If you or someone you care for has CKD:

  • Ask your doctor: What’s my current GFR? That tells you how much water your kidneys can handle.
  • Don’t restrict fluids blindly. If you’re not thirsty and not swelling, you likely don’t need to cut water.
  • Track your sodium intake-not just salt, but protein and potassium too. A dietitian can help find the right balance.
  • Watch for signs: confusion, dizziness, weakness, nausea, or swelling. These aren’t "just aging." They could be sodium problems.
  • Ask about the new sodium patch. It’s not everywhere yet, but it’s coming.

CKD is complex. But sodium balance doesn’t have to be a mystery. With the right info, you can avoid the traps and stay healthier longer.

Can drinking too much water cause hyponatremia in kidney disease?

Yes, absolutely. In advanced CKD, the kidneys can’t excrete excess water. Even drinking 1.5 liters a day-something most healthy people do-can lead to hyponatremia if kidney function is below 30 mL/min/1.73m². That’s why fluid limits are tighter in late-stage CKD than in early stages.

Is low-sodium diet always good for CKD patients?

Not always. While high sodium worsens blood pressure and swelling, cutting salt too aggressively can reduce solute excretion, making it harder for the kidneys to get rid of water. This can lead to hyponatremia. Studies show 22% of hyponatremia cases in stage 4-5 CKD come from excessive salt restriction. The goal is balance-not elimination.

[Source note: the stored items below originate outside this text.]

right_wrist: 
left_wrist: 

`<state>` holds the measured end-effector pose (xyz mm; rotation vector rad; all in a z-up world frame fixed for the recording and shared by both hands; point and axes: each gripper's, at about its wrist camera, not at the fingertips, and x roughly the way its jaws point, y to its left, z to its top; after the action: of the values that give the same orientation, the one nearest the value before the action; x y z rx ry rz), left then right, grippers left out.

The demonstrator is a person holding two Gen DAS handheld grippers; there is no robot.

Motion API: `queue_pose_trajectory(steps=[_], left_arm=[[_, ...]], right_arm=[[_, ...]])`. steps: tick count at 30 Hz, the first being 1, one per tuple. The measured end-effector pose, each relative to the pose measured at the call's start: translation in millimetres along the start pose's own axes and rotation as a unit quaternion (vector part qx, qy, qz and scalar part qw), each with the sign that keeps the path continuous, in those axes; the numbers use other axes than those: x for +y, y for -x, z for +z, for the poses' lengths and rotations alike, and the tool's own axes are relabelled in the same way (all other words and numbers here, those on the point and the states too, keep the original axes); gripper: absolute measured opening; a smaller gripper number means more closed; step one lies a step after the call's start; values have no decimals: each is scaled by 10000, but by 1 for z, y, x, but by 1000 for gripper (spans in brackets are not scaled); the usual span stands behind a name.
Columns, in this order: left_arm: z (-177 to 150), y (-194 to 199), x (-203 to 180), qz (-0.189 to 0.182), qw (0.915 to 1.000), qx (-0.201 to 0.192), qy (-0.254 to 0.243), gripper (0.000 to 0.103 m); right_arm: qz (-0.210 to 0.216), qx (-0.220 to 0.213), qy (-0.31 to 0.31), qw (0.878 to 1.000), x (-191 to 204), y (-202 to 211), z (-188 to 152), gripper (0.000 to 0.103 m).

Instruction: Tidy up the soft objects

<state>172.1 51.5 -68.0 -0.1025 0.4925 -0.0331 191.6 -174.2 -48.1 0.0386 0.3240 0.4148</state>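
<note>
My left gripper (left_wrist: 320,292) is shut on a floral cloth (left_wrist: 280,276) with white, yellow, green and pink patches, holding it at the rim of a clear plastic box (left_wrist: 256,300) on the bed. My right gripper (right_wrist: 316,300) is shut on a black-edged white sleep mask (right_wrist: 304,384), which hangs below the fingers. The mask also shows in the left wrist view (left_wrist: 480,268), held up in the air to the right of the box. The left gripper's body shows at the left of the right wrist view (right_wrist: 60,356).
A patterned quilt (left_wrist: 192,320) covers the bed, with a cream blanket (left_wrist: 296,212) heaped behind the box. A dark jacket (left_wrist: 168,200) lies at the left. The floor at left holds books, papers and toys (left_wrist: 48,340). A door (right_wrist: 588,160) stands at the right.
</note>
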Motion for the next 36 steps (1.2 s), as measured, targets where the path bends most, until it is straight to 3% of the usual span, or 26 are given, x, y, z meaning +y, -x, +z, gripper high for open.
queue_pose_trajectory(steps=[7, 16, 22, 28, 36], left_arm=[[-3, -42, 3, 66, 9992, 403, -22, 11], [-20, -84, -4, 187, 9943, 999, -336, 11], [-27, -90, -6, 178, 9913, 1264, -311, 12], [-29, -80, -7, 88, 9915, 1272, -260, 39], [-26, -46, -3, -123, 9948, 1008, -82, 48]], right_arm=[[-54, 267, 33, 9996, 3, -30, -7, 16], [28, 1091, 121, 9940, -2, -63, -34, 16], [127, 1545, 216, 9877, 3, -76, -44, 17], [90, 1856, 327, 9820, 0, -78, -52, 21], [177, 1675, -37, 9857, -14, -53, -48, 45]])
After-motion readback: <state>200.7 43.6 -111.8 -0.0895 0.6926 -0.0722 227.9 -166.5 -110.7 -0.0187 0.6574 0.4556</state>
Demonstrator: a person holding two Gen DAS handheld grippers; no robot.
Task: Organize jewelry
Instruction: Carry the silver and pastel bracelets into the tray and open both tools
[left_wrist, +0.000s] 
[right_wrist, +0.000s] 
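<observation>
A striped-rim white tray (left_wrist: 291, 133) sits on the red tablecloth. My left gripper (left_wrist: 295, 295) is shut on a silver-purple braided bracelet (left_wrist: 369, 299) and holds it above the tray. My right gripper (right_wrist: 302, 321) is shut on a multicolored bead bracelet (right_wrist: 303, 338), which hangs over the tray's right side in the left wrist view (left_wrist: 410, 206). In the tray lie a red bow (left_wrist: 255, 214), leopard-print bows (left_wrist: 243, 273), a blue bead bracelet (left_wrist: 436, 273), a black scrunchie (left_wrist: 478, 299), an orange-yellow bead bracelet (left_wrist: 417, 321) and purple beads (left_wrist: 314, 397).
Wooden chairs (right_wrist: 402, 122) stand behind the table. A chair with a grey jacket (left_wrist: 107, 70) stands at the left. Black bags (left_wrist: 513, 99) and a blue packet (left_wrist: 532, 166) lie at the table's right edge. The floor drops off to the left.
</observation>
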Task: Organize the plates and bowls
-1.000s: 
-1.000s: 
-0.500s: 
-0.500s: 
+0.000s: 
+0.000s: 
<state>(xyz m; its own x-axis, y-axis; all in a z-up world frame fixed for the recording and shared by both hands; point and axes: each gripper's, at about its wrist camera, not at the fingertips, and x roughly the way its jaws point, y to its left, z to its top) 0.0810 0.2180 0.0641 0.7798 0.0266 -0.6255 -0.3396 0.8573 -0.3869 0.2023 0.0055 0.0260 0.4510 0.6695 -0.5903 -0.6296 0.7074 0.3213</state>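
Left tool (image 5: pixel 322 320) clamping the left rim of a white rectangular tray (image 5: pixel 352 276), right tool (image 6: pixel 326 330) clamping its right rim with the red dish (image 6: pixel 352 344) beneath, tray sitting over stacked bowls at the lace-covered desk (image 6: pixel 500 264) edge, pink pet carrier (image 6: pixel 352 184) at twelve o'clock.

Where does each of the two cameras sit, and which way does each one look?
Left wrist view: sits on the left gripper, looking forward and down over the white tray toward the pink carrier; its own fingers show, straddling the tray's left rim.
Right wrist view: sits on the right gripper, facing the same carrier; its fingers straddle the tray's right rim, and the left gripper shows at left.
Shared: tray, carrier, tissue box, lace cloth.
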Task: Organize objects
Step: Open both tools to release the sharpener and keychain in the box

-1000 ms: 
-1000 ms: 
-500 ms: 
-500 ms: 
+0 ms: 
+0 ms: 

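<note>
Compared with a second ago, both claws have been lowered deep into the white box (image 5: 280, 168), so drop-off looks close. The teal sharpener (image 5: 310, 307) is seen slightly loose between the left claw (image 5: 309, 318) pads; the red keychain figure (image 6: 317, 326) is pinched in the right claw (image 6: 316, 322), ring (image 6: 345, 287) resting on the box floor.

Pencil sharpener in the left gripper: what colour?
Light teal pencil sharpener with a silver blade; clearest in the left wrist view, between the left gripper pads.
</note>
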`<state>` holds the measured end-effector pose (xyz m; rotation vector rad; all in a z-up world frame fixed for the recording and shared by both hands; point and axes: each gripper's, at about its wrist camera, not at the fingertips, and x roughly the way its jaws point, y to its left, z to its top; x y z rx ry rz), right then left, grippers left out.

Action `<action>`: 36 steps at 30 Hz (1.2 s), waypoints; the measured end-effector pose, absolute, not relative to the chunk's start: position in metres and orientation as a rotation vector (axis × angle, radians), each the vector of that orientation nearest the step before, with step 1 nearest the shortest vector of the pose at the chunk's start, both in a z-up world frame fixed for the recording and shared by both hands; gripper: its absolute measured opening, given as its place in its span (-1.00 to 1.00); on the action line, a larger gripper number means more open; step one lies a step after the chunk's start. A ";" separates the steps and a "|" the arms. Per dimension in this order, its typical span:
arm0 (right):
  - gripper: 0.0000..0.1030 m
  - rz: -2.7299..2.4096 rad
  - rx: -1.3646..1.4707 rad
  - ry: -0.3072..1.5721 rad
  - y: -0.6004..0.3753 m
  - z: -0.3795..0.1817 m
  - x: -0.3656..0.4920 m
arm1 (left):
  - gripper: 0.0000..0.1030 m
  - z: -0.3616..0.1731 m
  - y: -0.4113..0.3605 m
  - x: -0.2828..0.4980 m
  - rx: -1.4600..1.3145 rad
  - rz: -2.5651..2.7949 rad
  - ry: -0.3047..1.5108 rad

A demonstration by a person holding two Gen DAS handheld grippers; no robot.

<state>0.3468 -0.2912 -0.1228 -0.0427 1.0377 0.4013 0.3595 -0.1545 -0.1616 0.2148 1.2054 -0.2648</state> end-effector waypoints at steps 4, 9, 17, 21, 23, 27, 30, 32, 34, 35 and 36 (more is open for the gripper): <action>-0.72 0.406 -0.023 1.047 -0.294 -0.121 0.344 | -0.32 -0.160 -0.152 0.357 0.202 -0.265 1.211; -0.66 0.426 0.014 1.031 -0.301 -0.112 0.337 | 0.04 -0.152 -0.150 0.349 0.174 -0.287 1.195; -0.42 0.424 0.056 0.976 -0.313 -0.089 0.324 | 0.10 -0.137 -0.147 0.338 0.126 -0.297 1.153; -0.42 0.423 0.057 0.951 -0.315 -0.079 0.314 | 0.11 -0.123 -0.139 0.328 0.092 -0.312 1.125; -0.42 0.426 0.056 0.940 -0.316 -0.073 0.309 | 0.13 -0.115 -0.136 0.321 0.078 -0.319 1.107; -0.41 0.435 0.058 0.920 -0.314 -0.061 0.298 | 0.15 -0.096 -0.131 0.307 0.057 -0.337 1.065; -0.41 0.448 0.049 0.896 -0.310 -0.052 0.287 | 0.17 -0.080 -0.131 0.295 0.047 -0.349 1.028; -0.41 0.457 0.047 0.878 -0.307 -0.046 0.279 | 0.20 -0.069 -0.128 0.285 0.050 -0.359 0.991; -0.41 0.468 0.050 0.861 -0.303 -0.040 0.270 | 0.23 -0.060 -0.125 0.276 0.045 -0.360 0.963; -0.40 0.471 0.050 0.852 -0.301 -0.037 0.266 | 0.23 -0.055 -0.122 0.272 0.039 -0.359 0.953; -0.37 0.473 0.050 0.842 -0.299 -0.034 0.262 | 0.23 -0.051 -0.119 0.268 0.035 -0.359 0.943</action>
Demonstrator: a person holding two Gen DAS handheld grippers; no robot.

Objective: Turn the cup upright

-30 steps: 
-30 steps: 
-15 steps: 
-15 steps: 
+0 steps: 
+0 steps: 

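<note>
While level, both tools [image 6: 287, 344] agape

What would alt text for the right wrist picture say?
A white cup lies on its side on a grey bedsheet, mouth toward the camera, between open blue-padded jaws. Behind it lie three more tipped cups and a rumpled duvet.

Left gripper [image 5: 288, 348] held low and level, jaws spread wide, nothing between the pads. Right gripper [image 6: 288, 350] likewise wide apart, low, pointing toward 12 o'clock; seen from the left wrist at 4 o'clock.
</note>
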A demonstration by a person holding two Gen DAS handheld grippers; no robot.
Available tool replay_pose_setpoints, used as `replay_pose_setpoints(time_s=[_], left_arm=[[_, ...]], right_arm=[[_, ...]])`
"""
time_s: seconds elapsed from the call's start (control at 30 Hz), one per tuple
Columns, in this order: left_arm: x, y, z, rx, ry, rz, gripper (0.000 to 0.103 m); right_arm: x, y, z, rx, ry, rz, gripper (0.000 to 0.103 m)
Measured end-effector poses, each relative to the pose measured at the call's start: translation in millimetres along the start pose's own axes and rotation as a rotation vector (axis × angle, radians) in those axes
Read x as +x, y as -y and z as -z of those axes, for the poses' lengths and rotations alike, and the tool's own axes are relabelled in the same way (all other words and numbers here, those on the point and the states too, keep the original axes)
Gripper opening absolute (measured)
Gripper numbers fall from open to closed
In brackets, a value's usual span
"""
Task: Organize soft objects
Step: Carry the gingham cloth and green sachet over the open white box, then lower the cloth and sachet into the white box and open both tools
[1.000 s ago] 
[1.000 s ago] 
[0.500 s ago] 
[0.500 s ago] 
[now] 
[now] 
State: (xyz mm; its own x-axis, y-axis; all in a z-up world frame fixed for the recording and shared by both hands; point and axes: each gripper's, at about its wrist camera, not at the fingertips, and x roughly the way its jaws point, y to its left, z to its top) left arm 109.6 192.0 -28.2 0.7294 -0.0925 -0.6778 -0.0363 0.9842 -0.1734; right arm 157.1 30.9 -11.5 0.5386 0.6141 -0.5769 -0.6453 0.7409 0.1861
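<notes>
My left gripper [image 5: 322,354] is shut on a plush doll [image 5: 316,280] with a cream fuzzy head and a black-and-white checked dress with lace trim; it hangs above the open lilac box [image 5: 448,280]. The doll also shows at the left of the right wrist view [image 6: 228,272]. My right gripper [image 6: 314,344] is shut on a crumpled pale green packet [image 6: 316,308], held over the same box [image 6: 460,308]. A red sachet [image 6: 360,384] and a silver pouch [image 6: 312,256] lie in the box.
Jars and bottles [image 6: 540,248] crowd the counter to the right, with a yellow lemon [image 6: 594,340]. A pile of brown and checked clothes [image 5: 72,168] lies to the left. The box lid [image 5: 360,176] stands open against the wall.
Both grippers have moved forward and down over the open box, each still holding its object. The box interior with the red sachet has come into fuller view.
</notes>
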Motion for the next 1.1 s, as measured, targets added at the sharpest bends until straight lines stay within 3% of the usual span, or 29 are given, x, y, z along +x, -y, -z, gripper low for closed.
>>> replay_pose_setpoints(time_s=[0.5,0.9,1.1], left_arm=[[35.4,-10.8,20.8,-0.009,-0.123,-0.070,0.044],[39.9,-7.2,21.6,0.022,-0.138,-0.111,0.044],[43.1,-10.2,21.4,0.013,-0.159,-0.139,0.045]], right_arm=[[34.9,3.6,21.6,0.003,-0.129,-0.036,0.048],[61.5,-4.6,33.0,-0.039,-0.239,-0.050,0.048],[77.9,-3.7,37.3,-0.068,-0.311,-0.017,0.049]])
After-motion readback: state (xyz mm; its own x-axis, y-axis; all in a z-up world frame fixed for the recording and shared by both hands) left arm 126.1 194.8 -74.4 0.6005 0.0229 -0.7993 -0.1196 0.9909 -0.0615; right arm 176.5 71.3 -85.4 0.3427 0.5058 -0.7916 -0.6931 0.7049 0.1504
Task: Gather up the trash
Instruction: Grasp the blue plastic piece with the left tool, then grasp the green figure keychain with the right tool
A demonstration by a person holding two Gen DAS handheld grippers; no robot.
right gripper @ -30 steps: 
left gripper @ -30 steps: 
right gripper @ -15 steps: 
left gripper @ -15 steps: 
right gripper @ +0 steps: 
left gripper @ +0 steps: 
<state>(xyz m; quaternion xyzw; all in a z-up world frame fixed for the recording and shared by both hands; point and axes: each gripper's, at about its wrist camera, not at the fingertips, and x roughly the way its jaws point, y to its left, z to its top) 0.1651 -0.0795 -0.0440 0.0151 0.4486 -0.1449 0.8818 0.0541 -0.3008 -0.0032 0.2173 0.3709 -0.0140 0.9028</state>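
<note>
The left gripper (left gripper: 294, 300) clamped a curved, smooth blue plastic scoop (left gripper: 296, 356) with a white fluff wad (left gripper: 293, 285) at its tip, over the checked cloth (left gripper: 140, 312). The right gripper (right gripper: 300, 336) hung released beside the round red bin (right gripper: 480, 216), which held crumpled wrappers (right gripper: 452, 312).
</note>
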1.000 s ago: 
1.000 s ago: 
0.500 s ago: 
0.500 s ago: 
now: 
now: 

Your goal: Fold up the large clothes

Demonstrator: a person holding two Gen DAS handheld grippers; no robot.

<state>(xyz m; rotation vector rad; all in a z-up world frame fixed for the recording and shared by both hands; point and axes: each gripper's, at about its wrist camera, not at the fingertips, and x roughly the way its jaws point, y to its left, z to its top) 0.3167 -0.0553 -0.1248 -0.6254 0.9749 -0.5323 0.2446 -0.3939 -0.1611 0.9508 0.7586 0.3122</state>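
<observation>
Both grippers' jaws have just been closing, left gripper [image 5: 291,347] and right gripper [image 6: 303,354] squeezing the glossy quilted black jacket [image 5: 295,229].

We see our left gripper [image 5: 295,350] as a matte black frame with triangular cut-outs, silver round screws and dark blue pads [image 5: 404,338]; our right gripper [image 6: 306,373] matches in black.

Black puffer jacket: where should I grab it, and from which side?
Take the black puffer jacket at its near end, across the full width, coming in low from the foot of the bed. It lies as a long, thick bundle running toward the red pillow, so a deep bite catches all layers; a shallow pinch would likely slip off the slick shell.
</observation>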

Why can’t CKD patients use vaptans for hyponatremia?

Vaptans block vasopressin to help the body pee out water. But in advanced CKD, the kidneys lose their ability to respond to this signal. The drugs don’t work, and they can cause dangerous side effects like liver injury or worsening kidney function. European and U.S. guidelines now recommend against their use in patients with eGFR below 30 mL/min/1.73m².

Can hypernatremia be reversed safely in kidney disease?

Yes, but slowly. The rule is to correct sodium by no more than 10 mmol/L in 24 hours. Faster correction can cause brain swelling. In CKD, correction must be even more cautious because the brain adapts to high sodium over time. Rehydration should be done with oral water or IV fluids, under close monitoring.

Do all CKD patients need to restrict fluids?

No. Fluid restriction depends on kidney function, urine output, and signs of swelling. Patients with stage 1-2 CKD usually don’t need limits. Those with stage 4-5 and no urine output may need 800-1,000 mL/day. But if you’re not swollen and still making urine, you may be able to drink more. Always check with your care team.